March 6, 2025
Alonzo Robinson was known for helping Black business owners and churches who were often turned down by white shopping center owners.
Formally Black-owned and developed Milwaukee shopping center in Milwaukee, Wisconsin, Central City Plaza, is on its way to garnering historic status, thanks to the city’s Historic Preservation Commission, Wisconsin Public Radio reports.
During a March 3 meeting, five out of the commission’s seven members voted for the center’s historic status after months of campaigning by preservationists.
The center was designed by the first licensed Black architect in Wisconsin, Alonzo Robinson. At a time when the city was riddled with racism, Robinson’s daughter, Kim, remembered joking with her brothers about their father’s decision to work in a city that did not welcome them.
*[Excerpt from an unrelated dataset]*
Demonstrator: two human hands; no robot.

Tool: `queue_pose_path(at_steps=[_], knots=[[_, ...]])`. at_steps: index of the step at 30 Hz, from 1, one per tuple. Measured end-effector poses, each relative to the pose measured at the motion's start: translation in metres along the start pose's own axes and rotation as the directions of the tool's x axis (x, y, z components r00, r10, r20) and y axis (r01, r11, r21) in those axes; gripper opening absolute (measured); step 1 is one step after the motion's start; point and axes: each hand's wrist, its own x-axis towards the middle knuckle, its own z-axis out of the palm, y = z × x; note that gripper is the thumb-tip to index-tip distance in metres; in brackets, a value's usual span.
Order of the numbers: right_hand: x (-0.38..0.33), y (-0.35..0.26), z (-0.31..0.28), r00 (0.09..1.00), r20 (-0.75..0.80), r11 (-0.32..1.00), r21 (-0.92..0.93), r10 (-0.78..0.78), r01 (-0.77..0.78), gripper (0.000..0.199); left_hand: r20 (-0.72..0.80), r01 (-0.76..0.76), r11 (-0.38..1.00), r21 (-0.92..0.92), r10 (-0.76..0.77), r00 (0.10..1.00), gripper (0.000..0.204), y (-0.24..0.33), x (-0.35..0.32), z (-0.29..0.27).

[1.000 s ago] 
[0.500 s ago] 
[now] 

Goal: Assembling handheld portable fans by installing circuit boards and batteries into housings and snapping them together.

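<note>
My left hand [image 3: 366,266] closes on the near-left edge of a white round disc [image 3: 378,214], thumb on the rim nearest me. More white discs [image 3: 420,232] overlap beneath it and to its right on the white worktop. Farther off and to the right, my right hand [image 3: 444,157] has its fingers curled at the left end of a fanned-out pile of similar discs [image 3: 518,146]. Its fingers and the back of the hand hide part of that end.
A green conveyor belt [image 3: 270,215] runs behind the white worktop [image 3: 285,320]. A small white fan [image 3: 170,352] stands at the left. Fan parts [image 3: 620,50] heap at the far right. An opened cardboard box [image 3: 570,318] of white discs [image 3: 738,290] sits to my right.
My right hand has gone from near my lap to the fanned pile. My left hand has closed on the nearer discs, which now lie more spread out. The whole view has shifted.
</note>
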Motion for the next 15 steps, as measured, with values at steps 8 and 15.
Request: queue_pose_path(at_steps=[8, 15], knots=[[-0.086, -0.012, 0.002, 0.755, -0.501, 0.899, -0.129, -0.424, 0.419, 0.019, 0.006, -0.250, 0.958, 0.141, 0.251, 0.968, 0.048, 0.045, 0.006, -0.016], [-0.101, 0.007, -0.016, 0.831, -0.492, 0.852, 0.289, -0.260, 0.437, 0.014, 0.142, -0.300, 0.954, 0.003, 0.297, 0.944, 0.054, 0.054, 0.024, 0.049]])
“We’d say, ‘Hey dad, why didn’t you go to Illinois, in Chicago, and build skyscrapers there? You’d have made a lot more money,’” she remembered.
The architect, who died in 2000, would say, “Because back then, in Wisconsin and Milwaukee, there was a lot of racism and discrimination.”
The whole idea came about when Robinson would say, “Let’s develop something of our own.” In collaboration with lead developer Felmers Chaney, then-leader of Milwaukee’s NAACP chapter, the development opened in 1973. In a Black-majority area close to downtown, the center’s occupants included a Black-operated bowling alley, pharmacy, supermarket, legal offices and a restaurant that provided diverse offerings like “veal cordon bleu as well as soul food.”
Robinson was known for helping Black business owners and churches who were often turned down by white shopping center owners and accused of not paying enough money. A number of the churches and businesses the architect designed are still standing—and thriving—today. Pilgrim Rest Baptist Church and Mount Carmel Missionary Baptist Church were recipients of preservation grants from National Trust for Historic Preservation.
Robinson’s daughter often visits the Fast n’ Friendly grocery store, which Robinson also designed. The owner, who still works there, remembers her father with great fondness. “Your dad Alonzo was a blessing to me because when no one else would do the work for me, your dad would do it,” the grocer said.
Prior to the public awareness campaigns to keep the center alive, according to the Milwaukee Journal Sentinel, a part of Central City Plaza was at risk of being demolished and replaced with a homeless shelter. Executive director of the Milwaukee Preservation Alliance, Emma Rudd, said she wasn’t aware of the plaza’s historic context, giving her more of a reason to try and save it.
“We are trying to preserve a story,” Rudd said. “How do you preserve a story? You get the community involved. We need people to know about this.”
The final vote for the site’s historic status is now in the hands of the Milwaukee Common Council.